The programmed aging theory predicts that there are genetic programs that induce aging. There is some evidence that such programs exist. First, there is apoptosis—programs that kill individual cells that are infected, cancerous, or need to be removed during development (like the webbing between fingers and toes during fetal development). Apoptosis occurs more often late in life, also killing healthy cells. Second, there is replicative senescence—some cells can divide only a limited number of times before their telomeres (genetic caps on the ends of DNA, like the caps on your shoelaces) are too short to allow further division, and then they die because the cell cannot replicate its chromosomes without cutting into its genes. When telomeres get short enough that these cells stop dividing, they seem somehow to alter their gene expression to permit oxidative damage and inhibit cell repair.
These four theories of aging have different implications for the possibility of life extension. The mutational accumulation theory suggests that the mechanisms of aging are quite various and that slowing or halting aging cannot be achieved by tweaking our supposed natural defenses against aging, for it doesn’t imply that such defenses exist. It implies that there is no control panel for aging—just a collection of maladies that require a collection of remedies. (By “control panel” I mean a limited set of genetic mechanisms that control all aspects of aging.) That doesn’t make life extension impossible, just more difficult to achieve. The antagonistic pleiotropy theory faces that problem too, for it says that aging results from a variety of genes with beneficial effects early in life and harmful effects later on.
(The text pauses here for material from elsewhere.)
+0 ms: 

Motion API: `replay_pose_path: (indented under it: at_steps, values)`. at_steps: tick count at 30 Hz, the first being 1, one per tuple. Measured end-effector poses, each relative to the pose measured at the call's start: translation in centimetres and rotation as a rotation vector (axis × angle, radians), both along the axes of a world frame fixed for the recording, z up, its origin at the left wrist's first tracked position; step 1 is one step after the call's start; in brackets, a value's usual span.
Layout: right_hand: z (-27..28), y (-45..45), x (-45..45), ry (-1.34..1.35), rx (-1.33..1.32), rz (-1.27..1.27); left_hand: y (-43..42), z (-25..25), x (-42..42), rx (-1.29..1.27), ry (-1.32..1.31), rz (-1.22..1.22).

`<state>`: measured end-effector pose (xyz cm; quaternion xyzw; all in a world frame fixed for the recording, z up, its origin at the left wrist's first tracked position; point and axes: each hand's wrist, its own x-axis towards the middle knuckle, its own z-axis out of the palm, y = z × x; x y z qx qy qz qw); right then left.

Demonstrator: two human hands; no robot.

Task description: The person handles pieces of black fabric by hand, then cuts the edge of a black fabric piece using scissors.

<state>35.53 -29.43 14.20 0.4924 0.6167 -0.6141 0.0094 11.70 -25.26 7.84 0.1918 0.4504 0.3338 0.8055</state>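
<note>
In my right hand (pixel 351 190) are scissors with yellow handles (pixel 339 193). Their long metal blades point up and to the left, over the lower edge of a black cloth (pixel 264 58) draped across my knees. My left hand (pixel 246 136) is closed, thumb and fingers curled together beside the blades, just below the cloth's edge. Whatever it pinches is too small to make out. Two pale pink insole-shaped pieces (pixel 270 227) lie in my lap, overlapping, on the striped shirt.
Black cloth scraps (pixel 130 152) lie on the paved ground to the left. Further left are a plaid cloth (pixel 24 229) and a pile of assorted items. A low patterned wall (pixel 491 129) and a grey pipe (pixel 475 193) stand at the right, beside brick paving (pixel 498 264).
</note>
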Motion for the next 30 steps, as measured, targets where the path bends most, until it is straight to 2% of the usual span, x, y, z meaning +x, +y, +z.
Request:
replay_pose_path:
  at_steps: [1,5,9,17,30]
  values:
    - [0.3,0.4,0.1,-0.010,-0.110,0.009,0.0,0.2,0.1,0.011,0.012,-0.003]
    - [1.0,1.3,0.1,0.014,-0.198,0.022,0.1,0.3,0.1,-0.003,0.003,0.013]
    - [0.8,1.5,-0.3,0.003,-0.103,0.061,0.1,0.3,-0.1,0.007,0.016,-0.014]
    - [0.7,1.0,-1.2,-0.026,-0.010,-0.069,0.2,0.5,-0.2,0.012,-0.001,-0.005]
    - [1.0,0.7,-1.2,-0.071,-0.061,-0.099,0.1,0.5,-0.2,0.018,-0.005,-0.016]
The prospects for life extension look brighter on the disposable soma theory and the programmed aging theory. According to the disposable soma theory, aging results from a failure of the maintenance systems we already have. It’s possible to slow or halt aging because the body already does, at least during youth, and to a lesser extent later on. Moreover, aging occurs all over the body at roughly the same time in multiple organs and tissues, which suggests one set of maintenance systems. This is also true of the programmed aging theory, except that instead of systems that slow or halt aging, we have systems that cause it—again, all over the body at roughly the same time, which suggests one set of aging systems. On both of these theories, there may be fewer basic processes of aging and thus a control panel for aging.
Of course, it may also turn out that all four theories contain part of the truth and that there is a control panel for some aspects of aging but not for others, thereby complicating the search for life extension.